TASK DESCRIPTION – A full and exact copy of the listing that follows is needed.
* * * * * * *
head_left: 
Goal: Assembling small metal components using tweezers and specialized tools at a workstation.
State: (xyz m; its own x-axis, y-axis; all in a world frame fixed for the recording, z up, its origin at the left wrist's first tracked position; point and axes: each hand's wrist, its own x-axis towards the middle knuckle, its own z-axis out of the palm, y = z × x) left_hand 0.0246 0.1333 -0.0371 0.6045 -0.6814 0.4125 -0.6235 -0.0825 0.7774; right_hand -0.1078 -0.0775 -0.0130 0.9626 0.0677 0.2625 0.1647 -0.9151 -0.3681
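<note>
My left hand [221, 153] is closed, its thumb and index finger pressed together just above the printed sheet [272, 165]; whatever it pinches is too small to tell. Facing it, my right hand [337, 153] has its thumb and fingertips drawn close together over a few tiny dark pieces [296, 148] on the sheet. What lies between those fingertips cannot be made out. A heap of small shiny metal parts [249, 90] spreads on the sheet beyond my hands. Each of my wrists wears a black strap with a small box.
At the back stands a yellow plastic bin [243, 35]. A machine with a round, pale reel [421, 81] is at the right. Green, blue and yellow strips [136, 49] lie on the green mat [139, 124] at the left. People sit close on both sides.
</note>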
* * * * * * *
OUTPUT –
head_left: 
Goal: Assembling small metal components using tweezers and specialized tools at a workstation.
State: (xyz m; its own x-axis, y-axis; all in a world frame fixed for the recording, z up, its origin at the left wrist's first tracked position; point and axes: each hand's wrist, its own x-axis towards the middle knuckle, its own z-axis out of the palm, y = z × x) left_hand 0.0246 0.1333 -0.0371 0.6045 -0.6814 0.4125 -0.6235 -0.0825 0.7774; right_hand -0.1078 -0.0775 -0.0130 0.9626 0.0677 0.2625 0.1647 -0.9151 -0.3681
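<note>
My left hand [221, 153] is closed, its thumb and index finger pressed together just above the printed sheet [272, 165]; whatever it pinches is too small to tell. Facing it, my right hand [337, 153] has its thumb and fingertips drawn close together over a few tiny dark pieces [296, 148] on the sheet. What lies between those fingertips cannot be made out. A heap of small shiny metal parts [249, 90] spreads on the sheet beyond my hands. Each of my wrists wears a black strap with a small box.
At the back stands a yellow plastic bin [243, 35]. A machine with a round, pale reel [421, 81] is at the right. Green, blue and yellow strips [136, 49] lie on the green mat [139, 124] at the left. People sit close on both sides.
</note>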

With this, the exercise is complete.